Beezer Burgundy in London

Yesterday Dani and I travelled into London to meet James, Katie and Peter for a spot of delicious lunch and a bit of incredibly fine Burgundy. Every wine delivered all we could ask of it.

Peter was particularly pleased that after the two red wines I asked James if he might have a bottle of Auslese we could have to prepare us for the journey home. What he opened was amazing. I hope when Peter visits next Sunday I can manage kit of that quality with our Woodlands Jersey Beef steaks.

Chablis Premier Cru Vaillons 2002, Raveneau

Chablis Premier Cru Vaillons 2002, Raveneau

Not exactly fresh and fruity, more damp and slightly rotten. But this is Raveneau so it’s what you expect. There was a tiny hint of oxidation, which was a little bothersome. Like a lot of Raveneau wines I’ve had this reminded me more than a little of Savennieres, both in being a bit damp and also being heavy and dense. Great acidity, though, and it was almost lively at ten years old. It was quite good, but like a lot of Raveneau just a little odd; I wasn’t amazingly compelled. Henry, James and Katie’s two year old pictured modelling the bottle, seemed rather taken with it – stick to Fevre, Henry!

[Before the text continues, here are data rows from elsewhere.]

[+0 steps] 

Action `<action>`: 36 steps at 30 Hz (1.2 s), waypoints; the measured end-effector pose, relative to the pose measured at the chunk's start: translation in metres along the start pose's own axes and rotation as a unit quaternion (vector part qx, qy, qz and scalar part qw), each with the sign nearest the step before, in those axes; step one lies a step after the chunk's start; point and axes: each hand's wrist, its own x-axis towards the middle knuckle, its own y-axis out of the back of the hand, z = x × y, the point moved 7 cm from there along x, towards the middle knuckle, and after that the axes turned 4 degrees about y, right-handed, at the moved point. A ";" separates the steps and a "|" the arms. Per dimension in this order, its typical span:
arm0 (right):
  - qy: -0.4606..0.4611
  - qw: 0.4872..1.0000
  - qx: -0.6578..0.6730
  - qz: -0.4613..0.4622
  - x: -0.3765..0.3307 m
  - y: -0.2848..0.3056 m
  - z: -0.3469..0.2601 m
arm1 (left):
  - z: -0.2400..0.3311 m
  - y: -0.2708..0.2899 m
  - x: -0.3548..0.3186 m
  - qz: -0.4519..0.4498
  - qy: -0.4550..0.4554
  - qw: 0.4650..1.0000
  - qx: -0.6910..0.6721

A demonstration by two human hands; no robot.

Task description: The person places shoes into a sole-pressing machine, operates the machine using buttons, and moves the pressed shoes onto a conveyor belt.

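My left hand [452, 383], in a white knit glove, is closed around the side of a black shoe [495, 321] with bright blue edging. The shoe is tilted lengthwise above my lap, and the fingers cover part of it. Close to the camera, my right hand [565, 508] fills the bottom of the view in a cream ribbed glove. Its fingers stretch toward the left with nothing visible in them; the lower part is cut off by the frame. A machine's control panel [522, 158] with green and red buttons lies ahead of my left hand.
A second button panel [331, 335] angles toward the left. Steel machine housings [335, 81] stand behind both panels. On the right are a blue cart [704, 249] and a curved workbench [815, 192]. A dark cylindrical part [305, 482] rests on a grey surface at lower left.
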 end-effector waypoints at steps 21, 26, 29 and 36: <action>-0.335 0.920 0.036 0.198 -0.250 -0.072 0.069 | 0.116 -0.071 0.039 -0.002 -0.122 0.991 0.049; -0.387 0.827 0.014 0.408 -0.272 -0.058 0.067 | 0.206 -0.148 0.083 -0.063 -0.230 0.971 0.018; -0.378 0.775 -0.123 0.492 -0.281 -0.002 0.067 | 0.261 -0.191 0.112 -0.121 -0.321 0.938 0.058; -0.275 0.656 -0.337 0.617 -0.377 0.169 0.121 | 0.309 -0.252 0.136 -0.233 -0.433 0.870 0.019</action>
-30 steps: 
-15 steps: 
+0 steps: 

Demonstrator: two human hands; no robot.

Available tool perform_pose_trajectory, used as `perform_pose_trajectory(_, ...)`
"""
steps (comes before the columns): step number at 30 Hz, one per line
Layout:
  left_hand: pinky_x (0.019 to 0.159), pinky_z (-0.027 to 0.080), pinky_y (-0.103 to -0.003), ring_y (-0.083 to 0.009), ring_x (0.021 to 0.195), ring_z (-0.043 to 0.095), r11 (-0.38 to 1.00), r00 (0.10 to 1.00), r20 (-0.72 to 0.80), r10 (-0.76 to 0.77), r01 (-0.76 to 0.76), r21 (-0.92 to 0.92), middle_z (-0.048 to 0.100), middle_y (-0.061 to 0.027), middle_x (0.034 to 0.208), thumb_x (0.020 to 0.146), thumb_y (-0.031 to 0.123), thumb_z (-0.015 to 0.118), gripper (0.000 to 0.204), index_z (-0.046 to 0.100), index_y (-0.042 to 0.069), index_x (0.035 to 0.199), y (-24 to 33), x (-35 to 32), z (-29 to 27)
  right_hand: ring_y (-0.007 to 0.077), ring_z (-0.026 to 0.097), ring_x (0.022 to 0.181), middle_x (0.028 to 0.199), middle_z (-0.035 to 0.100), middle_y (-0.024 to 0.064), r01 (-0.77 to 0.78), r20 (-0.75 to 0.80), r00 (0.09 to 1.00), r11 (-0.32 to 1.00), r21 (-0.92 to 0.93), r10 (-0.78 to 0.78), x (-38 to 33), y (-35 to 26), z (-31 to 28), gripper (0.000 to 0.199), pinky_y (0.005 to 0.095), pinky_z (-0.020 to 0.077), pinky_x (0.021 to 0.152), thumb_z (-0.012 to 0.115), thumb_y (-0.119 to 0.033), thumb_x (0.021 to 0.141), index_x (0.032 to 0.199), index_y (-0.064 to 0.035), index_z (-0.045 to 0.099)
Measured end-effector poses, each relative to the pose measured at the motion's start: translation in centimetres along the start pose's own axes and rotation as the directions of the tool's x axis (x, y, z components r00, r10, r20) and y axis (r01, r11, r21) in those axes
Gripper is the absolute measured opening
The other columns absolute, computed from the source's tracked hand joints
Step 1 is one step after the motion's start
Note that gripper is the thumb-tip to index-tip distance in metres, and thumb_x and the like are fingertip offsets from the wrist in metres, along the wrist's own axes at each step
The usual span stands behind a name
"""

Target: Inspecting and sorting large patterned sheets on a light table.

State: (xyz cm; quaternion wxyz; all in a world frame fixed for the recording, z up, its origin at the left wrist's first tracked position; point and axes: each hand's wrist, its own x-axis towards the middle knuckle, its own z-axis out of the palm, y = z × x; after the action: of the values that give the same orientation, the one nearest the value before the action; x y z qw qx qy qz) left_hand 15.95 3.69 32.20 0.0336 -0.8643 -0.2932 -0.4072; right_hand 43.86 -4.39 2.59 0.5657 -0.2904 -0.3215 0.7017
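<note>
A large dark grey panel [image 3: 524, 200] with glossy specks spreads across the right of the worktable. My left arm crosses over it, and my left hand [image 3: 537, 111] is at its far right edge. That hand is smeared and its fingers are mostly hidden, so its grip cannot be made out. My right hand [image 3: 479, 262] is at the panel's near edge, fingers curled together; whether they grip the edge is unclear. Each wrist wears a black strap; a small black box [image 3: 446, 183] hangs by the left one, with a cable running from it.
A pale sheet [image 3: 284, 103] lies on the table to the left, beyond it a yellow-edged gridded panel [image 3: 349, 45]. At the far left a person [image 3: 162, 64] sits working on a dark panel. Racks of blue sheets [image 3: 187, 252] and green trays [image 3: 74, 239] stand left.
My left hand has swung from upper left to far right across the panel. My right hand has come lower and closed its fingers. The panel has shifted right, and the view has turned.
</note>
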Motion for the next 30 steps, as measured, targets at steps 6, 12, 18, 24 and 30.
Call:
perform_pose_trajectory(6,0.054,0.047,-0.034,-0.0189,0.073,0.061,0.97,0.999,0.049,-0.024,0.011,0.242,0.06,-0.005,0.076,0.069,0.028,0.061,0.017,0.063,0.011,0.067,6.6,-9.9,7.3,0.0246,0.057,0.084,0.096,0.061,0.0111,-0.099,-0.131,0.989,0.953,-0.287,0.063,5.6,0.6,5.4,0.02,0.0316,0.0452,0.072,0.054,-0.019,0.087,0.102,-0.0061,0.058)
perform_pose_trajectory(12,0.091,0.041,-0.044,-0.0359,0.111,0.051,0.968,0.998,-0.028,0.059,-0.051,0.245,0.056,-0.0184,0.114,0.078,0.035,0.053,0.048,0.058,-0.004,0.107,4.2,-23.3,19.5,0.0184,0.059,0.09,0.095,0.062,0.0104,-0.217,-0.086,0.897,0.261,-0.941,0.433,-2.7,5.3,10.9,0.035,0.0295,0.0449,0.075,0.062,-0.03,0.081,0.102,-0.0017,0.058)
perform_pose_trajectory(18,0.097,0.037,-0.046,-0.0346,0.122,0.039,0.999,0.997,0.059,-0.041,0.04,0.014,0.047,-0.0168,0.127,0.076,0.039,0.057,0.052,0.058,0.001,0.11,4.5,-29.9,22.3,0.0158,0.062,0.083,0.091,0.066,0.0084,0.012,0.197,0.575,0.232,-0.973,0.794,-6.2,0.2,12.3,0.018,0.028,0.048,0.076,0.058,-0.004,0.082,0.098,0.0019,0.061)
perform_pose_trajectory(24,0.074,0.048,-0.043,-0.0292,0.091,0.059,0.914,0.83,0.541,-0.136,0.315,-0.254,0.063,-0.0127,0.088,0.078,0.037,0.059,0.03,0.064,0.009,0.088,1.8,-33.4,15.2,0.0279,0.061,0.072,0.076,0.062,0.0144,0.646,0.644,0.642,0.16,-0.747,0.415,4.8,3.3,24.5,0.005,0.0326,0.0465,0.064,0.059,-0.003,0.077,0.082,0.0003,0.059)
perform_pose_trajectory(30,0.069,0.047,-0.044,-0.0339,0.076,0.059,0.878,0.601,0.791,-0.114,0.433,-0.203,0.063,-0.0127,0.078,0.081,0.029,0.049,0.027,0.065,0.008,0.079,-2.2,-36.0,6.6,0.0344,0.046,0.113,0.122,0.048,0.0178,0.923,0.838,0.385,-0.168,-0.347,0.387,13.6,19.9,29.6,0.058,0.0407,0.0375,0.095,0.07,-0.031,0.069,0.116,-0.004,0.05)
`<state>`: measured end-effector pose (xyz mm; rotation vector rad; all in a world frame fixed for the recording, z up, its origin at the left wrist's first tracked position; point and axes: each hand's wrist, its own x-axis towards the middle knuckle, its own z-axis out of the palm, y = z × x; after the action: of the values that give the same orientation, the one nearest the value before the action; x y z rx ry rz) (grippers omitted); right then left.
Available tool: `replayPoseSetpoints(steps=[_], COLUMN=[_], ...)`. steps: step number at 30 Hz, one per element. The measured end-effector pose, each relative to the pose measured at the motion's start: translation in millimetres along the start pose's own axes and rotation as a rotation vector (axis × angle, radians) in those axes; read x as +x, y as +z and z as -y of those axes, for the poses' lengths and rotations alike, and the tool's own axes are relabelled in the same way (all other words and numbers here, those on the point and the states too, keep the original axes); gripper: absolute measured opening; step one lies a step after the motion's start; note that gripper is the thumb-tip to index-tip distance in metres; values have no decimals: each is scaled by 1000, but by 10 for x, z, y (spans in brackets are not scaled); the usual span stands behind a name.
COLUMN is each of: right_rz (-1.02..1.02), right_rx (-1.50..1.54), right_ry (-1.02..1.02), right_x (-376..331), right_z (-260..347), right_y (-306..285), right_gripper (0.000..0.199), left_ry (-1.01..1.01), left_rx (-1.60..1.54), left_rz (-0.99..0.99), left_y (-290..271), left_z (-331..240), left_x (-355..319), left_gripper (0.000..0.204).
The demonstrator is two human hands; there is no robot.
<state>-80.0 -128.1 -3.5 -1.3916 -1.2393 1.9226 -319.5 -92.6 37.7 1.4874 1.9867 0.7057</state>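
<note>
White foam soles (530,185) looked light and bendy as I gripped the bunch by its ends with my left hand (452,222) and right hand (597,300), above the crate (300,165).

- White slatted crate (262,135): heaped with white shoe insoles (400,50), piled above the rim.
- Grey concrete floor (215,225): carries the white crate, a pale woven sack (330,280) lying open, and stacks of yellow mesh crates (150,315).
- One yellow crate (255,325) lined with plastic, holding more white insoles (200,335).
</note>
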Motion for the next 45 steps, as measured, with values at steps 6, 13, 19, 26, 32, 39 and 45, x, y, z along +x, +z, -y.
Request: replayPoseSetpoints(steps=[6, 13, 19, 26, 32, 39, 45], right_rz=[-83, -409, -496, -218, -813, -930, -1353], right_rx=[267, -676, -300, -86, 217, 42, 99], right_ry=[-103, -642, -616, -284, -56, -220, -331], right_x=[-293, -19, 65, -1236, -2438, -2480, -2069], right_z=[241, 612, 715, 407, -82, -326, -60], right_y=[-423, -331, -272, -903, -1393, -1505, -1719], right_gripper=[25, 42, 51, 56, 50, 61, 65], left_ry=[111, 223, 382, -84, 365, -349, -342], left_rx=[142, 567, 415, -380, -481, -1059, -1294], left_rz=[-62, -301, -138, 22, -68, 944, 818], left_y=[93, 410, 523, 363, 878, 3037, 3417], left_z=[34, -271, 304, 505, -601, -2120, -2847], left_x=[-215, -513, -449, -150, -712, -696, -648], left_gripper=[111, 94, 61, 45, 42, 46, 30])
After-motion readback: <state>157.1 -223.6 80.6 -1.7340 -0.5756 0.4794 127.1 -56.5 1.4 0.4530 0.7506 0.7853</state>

Peter with a Corton Charlie

Corton ‘Le Charlemagne’ Grand Cru 2002, Chandon de Briailles

Hell’s bells, what a nose! So much going on here but really tightly wound and intense. This is a decade old and yet it smells remarkably youthful – it’s a burning star of intense life. The palate is stunning, livid and lively with extraordinary elegance and incredible refinement. There is a lot of lemony/apple fruit, but it is really the powerful minerality and acidity of this wine that grabs you. It’s alive, I tell you! This is one of those very rare white Burgundies that is made to age and improve for well over a decade, I loved it. When we came back to it at the end of the meal it had a nose very reminiscent of flat Champagne – possibly flat Blanc de Noirs Champagne at that. An incredible wine – no rush to drink.

Katie with Ramonet Batard 2002

Batard-Montrachet Grand Cru 2000, Ramonet

If the Corton was still maturing on the nose this is showing off full maturity gloriously attractively. It’s big, nutty and powerful, but not over-whelming in terms of booze (or anything else for that matter). Wonderfully stony and complex, this throbs with dimension and commands that you have a good time when you drink it. I’d better drink some, then. Hooray, it’s brilliant! Serious weight and density here but thanks to fine acidity and great minerality it remains a lively, refreshing drink. In the grand scheme of Batards this is a relatively elegant little number; it’s quite ‘Ramonet’ in aspect. Incredibly complex and throbbing with style it’s utterly delicious. Brillo bunny Batard, up for drinking.

Peter modelling his excellent bottle of Nuits.

Nuits-Saint-Georges Premier Cru les Saint-Georges 1995, Gouges

Yummy, yummy, I love this nose! It’s charged with fresh, ripe fruit and really sophisticated earthiness. Quite polished and round. When I sniffed this I guessed it was an Arlaud 1er Cru from 2002, which perhaps shows it is not developing amazingly quickly. The palate has a really good tannic structure that is pretty serious and really nice acidity too, considering it obviously is quite ripe. Good earthy sophistication to it and the flavours persist for quite a long time. Gouges is a lot more accessible these days and doesn’t need so long; at seventeen years old this one is drinking excellently now but will easily improve for a long time.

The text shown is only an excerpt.